## EXERCISE BRIEF:
Two lines below mark the span: the one containing "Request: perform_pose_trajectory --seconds" and the one containing "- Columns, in". Set down both, plus every line between, exactly as they stand, and nothing else.

## MATERIAL PROVIDED:
——

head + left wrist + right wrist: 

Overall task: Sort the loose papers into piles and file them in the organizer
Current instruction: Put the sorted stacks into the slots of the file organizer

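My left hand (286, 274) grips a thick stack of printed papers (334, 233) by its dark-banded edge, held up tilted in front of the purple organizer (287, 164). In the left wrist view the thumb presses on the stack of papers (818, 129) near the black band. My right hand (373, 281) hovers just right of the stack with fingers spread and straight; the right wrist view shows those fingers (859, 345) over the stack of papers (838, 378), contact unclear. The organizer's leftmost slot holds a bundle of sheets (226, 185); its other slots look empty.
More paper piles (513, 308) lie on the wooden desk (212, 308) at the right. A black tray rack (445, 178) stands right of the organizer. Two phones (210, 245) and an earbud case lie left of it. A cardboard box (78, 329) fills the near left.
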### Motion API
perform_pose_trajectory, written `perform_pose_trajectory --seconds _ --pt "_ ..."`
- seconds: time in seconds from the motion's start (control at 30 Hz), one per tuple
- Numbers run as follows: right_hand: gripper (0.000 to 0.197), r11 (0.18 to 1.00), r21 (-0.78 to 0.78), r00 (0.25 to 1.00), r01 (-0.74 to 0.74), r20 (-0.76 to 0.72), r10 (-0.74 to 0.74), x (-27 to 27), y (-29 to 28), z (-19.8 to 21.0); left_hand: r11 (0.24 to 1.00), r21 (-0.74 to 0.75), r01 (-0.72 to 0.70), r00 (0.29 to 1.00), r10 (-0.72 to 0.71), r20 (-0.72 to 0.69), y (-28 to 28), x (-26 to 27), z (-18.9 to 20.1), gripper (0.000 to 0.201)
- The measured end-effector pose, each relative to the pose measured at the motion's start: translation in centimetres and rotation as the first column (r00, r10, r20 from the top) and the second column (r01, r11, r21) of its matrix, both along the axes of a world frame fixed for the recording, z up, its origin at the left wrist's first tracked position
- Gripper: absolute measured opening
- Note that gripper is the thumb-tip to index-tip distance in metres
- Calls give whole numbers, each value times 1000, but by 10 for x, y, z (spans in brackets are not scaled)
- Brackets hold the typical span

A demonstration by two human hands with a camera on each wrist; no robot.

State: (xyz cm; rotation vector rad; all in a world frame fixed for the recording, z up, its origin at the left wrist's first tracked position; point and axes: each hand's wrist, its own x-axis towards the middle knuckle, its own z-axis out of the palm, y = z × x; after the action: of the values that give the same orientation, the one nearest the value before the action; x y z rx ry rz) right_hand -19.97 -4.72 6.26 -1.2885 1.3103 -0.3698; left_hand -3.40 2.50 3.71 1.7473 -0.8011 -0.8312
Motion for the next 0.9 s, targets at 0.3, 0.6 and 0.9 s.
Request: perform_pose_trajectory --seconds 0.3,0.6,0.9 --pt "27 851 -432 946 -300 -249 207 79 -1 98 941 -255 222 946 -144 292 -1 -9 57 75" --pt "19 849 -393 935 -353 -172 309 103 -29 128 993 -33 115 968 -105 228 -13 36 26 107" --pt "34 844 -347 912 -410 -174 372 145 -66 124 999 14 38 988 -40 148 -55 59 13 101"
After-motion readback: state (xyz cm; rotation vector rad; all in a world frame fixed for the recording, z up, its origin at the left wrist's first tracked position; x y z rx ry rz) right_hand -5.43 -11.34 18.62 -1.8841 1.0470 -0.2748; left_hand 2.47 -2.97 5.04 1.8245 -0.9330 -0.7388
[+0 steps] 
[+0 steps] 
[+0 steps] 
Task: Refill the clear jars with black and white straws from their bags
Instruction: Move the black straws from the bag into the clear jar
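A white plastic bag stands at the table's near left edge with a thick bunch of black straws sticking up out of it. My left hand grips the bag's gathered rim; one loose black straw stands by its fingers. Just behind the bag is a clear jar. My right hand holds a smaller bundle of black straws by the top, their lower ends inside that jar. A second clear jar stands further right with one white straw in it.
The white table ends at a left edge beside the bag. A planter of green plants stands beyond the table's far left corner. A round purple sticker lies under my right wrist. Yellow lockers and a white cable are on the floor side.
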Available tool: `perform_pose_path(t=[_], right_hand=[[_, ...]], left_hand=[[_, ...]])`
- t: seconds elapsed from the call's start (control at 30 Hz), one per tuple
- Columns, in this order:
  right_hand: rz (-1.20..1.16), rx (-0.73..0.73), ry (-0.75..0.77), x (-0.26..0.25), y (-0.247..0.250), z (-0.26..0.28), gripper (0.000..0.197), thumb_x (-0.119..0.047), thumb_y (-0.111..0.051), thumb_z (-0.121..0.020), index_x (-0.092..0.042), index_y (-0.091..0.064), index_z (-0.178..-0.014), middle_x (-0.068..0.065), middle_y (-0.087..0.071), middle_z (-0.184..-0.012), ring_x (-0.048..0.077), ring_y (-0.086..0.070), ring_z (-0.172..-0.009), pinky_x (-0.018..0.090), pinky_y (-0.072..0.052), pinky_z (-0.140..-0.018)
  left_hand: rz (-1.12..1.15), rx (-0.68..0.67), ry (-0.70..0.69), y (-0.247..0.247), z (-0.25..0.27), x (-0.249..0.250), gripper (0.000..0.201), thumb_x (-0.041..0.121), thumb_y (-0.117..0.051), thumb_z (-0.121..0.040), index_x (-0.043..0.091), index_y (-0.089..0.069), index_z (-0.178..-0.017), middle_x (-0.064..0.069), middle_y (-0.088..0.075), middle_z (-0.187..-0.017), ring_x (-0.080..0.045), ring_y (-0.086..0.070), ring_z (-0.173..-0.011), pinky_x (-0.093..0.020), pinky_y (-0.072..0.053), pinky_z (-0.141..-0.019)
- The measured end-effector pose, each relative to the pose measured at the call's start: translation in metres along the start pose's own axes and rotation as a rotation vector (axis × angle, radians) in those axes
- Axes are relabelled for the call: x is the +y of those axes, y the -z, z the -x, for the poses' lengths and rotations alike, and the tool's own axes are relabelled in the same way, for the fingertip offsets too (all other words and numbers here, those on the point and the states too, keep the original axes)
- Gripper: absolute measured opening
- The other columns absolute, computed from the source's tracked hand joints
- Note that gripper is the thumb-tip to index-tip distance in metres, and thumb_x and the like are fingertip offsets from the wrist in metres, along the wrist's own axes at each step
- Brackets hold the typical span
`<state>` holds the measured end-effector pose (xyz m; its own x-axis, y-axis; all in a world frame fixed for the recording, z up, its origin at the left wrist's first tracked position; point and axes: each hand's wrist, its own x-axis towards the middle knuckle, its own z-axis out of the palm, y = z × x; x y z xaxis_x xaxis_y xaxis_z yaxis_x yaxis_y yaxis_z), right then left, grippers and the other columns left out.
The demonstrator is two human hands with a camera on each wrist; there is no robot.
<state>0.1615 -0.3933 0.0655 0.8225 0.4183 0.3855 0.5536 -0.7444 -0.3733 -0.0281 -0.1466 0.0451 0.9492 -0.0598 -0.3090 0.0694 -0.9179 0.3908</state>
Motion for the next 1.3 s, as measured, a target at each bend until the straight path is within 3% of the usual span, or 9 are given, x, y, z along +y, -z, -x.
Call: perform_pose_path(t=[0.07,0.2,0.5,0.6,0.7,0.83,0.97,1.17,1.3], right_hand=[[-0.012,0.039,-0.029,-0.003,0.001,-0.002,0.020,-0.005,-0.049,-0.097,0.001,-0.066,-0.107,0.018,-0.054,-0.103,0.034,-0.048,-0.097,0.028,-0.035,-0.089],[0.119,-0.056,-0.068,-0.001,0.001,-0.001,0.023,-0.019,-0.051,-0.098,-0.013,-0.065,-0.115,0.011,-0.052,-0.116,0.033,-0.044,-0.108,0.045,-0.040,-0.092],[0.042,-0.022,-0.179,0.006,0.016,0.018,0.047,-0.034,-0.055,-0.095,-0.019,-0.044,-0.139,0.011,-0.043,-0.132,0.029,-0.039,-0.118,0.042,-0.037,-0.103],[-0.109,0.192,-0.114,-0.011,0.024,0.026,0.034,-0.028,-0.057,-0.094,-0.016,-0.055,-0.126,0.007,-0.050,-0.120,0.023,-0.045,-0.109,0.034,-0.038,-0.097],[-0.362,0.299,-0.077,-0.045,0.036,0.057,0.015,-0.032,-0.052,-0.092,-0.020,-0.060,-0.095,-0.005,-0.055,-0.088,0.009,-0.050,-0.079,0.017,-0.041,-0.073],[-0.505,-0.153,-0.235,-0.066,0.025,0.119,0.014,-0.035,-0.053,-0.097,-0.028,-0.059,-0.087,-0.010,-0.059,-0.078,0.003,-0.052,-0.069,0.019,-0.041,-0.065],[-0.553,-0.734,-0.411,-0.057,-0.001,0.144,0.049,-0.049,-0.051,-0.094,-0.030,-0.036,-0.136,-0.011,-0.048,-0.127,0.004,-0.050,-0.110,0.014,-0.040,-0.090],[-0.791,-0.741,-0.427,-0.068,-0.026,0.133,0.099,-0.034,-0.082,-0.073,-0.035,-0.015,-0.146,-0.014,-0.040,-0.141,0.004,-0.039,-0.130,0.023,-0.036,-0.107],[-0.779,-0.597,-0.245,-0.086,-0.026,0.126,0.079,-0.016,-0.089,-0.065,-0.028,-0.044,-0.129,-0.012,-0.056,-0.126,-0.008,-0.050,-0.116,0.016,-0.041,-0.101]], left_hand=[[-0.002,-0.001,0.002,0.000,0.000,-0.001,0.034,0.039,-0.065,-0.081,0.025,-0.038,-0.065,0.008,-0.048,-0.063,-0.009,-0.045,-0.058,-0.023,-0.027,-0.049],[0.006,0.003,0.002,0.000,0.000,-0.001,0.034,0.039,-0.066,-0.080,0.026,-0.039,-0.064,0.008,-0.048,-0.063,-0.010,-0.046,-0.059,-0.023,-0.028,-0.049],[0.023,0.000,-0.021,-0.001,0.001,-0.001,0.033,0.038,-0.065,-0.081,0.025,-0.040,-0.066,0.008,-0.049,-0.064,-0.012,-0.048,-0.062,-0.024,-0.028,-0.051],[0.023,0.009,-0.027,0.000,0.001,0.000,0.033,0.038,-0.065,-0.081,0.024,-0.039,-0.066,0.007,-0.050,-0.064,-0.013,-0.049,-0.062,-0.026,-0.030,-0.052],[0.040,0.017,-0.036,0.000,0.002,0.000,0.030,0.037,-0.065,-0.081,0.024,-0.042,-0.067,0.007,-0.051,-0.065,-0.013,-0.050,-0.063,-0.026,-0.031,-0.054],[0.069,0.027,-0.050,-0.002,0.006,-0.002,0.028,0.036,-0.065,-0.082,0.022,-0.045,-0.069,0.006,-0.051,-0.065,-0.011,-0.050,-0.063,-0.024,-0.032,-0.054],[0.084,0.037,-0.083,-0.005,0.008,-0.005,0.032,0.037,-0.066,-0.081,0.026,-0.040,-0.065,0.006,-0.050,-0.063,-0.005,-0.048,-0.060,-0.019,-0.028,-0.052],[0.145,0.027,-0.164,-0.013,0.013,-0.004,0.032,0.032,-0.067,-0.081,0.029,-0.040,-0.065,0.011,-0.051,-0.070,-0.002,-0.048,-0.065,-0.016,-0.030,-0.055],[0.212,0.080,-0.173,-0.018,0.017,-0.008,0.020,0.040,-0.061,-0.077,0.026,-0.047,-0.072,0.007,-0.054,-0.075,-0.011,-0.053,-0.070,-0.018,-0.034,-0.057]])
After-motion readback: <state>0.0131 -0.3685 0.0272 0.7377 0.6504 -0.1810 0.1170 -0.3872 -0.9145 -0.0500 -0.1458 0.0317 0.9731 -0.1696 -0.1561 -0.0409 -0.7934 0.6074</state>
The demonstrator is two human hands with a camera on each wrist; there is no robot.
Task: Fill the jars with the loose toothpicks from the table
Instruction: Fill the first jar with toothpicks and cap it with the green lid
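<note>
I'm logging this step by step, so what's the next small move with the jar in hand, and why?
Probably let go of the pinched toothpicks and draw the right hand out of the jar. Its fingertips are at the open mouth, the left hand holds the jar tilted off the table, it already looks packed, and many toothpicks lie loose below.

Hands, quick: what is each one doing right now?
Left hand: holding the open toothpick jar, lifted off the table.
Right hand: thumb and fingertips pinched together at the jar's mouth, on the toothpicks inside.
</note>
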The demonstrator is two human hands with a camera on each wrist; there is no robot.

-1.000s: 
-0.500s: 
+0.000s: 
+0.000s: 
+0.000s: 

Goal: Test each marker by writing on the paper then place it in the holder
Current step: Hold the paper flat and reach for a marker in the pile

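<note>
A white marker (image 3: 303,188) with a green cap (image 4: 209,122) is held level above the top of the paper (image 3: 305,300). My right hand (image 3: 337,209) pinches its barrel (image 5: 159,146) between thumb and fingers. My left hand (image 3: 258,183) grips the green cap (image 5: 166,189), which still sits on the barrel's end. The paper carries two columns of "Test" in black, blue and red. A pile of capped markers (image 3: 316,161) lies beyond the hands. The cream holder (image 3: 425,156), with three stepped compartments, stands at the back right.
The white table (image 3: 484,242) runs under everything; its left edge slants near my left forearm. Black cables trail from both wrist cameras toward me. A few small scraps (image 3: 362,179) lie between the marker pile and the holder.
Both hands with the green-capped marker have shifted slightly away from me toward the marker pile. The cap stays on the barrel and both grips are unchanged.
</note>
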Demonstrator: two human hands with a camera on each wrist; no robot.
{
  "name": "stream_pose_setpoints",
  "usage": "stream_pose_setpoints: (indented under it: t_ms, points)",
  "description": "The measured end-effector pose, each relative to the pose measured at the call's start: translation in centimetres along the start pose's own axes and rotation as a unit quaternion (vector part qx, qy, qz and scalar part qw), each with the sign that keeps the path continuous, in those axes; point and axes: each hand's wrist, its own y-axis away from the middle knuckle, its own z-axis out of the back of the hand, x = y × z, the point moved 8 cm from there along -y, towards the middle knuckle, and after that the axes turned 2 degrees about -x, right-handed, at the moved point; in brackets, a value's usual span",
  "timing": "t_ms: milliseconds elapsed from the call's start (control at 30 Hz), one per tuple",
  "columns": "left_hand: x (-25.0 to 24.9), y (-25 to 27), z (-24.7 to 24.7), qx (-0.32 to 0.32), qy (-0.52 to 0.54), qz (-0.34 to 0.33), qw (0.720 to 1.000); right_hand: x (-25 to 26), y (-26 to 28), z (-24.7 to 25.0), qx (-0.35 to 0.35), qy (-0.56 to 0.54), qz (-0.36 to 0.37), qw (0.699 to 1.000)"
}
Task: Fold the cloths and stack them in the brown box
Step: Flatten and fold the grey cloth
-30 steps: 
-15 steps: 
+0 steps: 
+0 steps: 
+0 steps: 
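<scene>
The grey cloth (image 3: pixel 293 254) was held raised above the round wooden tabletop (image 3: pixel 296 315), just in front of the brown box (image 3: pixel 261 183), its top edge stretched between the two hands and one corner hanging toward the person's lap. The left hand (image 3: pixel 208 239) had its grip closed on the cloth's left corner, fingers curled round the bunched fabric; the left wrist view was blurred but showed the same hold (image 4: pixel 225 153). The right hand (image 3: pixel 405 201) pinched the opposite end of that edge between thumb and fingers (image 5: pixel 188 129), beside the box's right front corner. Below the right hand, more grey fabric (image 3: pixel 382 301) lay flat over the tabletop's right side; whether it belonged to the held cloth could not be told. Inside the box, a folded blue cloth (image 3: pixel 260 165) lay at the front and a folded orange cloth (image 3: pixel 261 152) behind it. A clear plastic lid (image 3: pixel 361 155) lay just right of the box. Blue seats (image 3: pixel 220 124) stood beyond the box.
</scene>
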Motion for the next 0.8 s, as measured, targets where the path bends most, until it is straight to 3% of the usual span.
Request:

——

## ANSWER TO THE PROBLEM:
Request: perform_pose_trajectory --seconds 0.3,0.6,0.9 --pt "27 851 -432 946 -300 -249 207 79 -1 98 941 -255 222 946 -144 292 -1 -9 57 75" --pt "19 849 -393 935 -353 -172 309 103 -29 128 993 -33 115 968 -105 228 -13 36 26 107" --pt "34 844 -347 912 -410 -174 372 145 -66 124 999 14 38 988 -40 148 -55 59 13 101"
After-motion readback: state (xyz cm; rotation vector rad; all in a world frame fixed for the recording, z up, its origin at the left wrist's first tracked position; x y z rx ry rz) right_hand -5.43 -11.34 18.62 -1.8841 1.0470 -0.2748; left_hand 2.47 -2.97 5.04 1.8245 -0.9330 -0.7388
[+0 steps] 
[+0 steps] 
[+0 steps] 
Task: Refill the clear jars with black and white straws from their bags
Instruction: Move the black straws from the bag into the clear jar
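A white plastic bag stands at the table's near left edge with a thick bunch of black straws sticking up out of it. My left hand grips the bag's gathered rim; one loose black straw stands by its fingers. Just behind the bag is a clear jar. My right hand holds a smaller bundle of black straws by the top, their lower ends inside that jar. A second clear jar stands further right with one white straw in it.
The white table ends at a left edge beside the bag. A planter of green plants stands beyond the table's far left corner. A round purple sticker lies under my right wrist. Yellow lockers and a white cable are on the floor side.
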Available tool: `perform_pose_path(t=[_], right_hand=[[_, ...]], left_hand=[[_, ...]])`
- t: seconds elapsed from the call's start (control at 30 Hz), one per tuple
- Columns, in this order:

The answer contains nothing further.